- Material supplied
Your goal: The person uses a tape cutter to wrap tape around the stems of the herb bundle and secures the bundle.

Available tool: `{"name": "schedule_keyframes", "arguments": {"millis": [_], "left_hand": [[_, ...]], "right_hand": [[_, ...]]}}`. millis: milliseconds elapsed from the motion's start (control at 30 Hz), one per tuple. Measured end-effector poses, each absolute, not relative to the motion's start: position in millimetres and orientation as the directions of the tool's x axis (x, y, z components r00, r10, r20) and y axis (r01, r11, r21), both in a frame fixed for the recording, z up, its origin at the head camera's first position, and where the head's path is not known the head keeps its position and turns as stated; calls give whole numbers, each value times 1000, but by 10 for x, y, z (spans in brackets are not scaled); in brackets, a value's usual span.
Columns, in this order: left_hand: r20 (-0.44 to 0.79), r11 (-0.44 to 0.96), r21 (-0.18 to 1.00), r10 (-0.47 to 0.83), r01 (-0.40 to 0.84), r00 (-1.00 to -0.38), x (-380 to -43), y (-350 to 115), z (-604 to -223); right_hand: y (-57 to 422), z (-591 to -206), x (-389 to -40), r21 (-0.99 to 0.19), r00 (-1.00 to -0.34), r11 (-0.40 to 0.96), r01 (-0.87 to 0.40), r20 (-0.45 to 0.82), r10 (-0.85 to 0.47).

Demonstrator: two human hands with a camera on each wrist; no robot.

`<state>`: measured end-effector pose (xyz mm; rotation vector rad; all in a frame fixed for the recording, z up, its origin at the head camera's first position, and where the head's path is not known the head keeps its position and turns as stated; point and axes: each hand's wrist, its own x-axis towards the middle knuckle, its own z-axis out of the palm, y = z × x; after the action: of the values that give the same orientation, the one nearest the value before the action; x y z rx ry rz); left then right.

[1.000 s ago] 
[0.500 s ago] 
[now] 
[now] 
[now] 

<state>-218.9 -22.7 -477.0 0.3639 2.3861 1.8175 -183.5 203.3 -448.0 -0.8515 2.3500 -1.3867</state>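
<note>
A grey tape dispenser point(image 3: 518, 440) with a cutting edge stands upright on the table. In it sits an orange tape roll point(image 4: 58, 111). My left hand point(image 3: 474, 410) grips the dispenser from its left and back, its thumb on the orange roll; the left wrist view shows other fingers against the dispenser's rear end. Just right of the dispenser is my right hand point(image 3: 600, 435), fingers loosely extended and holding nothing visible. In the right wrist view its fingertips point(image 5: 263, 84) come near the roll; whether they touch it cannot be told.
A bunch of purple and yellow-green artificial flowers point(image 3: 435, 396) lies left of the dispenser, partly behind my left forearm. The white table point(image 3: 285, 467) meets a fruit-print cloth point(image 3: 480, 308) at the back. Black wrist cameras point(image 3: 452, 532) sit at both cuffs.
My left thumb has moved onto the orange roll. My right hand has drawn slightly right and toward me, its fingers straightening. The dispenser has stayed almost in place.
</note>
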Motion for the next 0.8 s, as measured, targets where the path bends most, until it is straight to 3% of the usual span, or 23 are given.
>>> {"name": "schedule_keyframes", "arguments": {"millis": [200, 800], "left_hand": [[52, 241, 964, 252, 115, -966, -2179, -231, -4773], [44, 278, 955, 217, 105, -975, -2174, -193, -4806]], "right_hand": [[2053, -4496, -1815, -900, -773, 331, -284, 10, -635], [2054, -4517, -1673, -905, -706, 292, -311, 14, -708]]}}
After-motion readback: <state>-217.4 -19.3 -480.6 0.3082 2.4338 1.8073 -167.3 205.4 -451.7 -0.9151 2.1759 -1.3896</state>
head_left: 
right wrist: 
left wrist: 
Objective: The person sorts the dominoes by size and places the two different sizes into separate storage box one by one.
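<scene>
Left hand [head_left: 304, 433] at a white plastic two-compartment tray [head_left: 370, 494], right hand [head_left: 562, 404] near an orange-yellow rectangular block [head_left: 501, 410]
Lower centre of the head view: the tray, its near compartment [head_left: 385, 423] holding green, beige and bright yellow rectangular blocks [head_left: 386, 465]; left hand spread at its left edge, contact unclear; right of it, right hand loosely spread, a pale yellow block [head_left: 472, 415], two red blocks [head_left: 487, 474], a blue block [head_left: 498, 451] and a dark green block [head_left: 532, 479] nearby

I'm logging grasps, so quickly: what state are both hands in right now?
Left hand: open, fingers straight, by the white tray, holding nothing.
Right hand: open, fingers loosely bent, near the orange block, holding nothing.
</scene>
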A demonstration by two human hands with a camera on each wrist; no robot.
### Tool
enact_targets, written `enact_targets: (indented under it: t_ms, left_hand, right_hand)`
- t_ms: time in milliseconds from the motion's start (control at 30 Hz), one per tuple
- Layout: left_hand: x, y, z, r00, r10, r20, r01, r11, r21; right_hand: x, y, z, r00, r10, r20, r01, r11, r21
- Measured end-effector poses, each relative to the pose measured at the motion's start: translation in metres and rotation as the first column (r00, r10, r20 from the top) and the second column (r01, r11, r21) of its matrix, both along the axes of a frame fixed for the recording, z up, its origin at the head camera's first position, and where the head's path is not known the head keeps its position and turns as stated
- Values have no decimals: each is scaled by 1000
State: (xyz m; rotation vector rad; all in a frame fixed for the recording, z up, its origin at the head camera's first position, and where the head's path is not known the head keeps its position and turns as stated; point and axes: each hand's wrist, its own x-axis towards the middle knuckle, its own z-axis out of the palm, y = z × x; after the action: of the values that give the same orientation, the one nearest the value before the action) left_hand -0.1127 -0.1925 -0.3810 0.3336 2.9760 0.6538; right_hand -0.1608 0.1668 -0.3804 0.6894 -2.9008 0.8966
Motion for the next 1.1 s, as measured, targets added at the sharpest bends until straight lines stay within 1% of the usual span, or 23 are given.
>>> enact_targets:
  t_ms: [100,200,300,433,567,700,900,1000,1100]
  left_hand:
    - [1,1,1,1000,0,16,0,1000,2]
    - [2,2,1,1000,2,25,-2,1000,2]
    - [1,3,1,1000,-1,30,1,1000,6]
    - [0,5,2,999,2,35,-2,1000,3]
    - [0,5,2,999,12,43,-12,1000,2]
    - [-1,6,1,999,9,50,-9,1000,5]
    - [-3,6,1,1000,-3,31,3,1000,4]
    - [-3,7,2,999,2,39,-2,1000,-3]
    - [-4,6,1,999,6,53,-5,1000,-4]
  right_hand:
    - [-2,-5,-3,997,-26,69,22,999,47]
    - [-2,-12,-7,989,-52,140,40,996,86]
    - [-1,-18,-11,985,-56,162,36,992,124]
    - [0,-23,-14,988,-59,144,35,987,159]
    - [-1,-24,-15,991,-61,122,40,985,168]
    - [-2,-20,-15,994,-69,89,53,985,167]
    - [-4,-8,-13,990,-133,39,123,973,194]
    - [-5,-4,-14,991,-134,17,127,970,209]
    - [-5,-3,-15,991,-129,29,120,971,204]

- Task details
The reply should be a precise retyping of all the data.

- Exercise result
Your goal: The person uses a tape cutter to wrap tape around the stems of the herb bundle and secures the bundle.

Available tool: `{"name": "schedule_keyframes", "arguments": {"millis": [_], "left_hand": [[_, ...]], "right_hand": [[_, ...]]}}`. millis: milliseconds elapsed from the motion's start (control at 30 Hz), one per tuple. Measured end-effector poses, each absolute, not relative to the motion's start: position in millimetres and orientation as the directions of the tool's x axis (x, y, z components r00, r10, r20) and y axis (r01, r11, r21), both in a frame fixed for the recording, z up, its origin at the head camera's first position, and where the head's path is not known the head keeps its position and turns as stated; calls give whole numbers, each value times 1000, but by 10 for x, y, z (spans in brackets are not scaled); in brackets, a value's usual span.
Columns, in this order: left_hand: r20 (-0.44 to 0.79), r11 (-0.44 to 0.96), r21 (-0.18 to 1.00), r10 (-0.47 to 0.83), r01 (-0.40 to 0.84), r00 (-1.00 to -0.38), x (-380 to -43), y (-350 to 115), z (-604 to -223); right_hand: y (-57 to 422), z (-591 to -206), x (-389 to -40), r21 (-0.99 to 0.19), r00 (-1.00 to -0.34), r11 (-0.40 to 0.96), r01 (-0.87 to 0.40), r20 (-0.45 to 0.82), r10 (-0.85 to 0.47).

Demonstrator: two human hands with a camera on each wrist; no robot.

`<state>`: measured end-effector pose (xyz mm; rotation vector rad; all in a frame fixed for the recording, z up, its origin at the head camera's first position, and where the head's path is not known the head keeps its position and turns as stated; point and axes: each hand's wrist, its own x-axis towards the middle knuckle, its own z-axis out of the palm, y = z × x; after the action: of the values that give the same orientation, the one nearest the value before the action; x y z rx ry rz); left then right.

[1.000 s ago] 
[0.500 s ago] 
[now] 
[now] 
[now] 

<state>-218.9 -22.7 -477.0 0.3639 2.3861 1.8175 -183.5 203.3 -448.0 -0.8515 2.3500 -1.3867</state>
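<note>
A grey tape dispenser point(image 3: 518, 440) with a cutting edge stands upright on the table. In it sits an orange tape roll point(image 4: 58, 111). My left hand point(image 3: 474, 410) grips the dispenser from its left and back, its thumb on the orange roll; the left wrist view shows other fingers against the dispenser's rear end. Just right of the dispenser is my right hand point(image 3: 600, 435), fingers loosely extended and holding nothing visible. In the right wrist view its fingertips point(image 5: 263, 84) come near the roll; whether they touch it cannot be told.
A bunch of purple and yellow-green artificial flowers point(image 3: 435, 396) lies left of the dispenser, partly behind my left forearm. The white table point(image 3: 285, 467) meets a fruit-print cloth point(image 3: 480, 308) at the back. Black wrist cameras point(image 3: 452, 532) sit at both cuffs.
My left thumb has moved onto the orange roll. My right hand has drawn slightly right and toward me, its fingers straightening. The dispenser has stayed almost in place.
</note>
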Motion for the next 0.8 s, as measured, targets where the path bends most, until it is straight to 3% of the usual span, or 23 are given.
>>> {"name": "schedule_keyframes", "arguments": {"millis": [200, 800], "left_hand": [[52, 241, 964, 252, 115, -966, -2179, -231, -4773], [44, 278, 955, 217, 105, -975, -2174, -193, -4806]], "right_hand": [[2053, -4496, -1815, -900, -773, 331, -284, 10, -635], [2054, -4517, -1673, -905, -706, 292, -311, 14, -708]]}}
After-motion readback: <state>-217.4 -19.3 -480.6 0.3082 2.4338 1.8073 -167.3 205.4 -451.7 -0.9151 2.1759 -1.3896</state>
head_left: 
right wrist: 
left wrist: 
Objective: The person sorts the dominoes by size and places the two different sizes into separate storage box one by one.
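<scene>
Left hand [head_left: 304, 433] at a white plastic two-compartment tray [head_left: 370, 494], right hand [head_left: 562, 404] near an orange-yellow rectangular block [head_left: 501, 410]
Lower centre of the head view: the tray, its near compartment [head_left: 385, 423] holding green, beige and bright yellow rectangular blocks [head_left: 386, 465]; left hand spread at its left edge, contact unclear; right of it, right hand loosely spread, a pale yellow block [head_left: 472, 415], two red blocks [head_left: 487, 474], a blue block [head_left: 498, 451] and a dark green block [head_left: 532, 479] nearby

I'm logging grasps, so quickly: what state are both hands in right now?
Left hand: open, fingers straight, by the white tray, holding nothing.
Right hand: open, fingers loosely bent, near the orange block, holding nothing.
</scene>
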A demonstration by two human hands with a camera on each wrist; no robot.
### Tool
enact_targets, written `enact_targets: (indented under it: t_ms, left_hand, right_hand)`
- t_ms: time in milliseconds from the motion's start (control at 30 Hz), one per tuple
- Layout: left_hand: x, y, z, r00, r10, r20, r01, r11, r21; right_hand: x, y, z, r00, r10, r20, r01, r11, r21
- Measured end-effector poses, each relative to the pose measured at the motion's start: translation in metres and rotation as the first column (r00, r10, r20 from the top) and the second column (r01, r11, r21) of its matrix, both along the axes of a frame fixed for the recording, z up, its origin at the head camera's first position, and where the head's path is not known the head keeps its position and turns as stated
- Values have no decimals: each is scaled by 1000
State: (xyz m; rotation vector rad; all in a frame fixed for the recording, z up, its origin at the head camera's first position, and where the head's path is not known the head keeps its position and turns as stated; point and axes: each hand's wrist, its own x-axis towards the middle knuckle, its own z-axis out of the palm, y = z × x; after the action: of the values that give the same orientation, the one nearest the value before the action) left_hand -0.1127 -0.1925 -0.3810 0.3336 2.9760 0.6538; right_hand -0.1608 0.1668 -0.3804 0.6894 -2.9008 0.8966
Motion for the next 1.1 s, as measured, targets added at the sharpest bends until straight lines stay within 1% of the usual span, or 23 are given.
>>> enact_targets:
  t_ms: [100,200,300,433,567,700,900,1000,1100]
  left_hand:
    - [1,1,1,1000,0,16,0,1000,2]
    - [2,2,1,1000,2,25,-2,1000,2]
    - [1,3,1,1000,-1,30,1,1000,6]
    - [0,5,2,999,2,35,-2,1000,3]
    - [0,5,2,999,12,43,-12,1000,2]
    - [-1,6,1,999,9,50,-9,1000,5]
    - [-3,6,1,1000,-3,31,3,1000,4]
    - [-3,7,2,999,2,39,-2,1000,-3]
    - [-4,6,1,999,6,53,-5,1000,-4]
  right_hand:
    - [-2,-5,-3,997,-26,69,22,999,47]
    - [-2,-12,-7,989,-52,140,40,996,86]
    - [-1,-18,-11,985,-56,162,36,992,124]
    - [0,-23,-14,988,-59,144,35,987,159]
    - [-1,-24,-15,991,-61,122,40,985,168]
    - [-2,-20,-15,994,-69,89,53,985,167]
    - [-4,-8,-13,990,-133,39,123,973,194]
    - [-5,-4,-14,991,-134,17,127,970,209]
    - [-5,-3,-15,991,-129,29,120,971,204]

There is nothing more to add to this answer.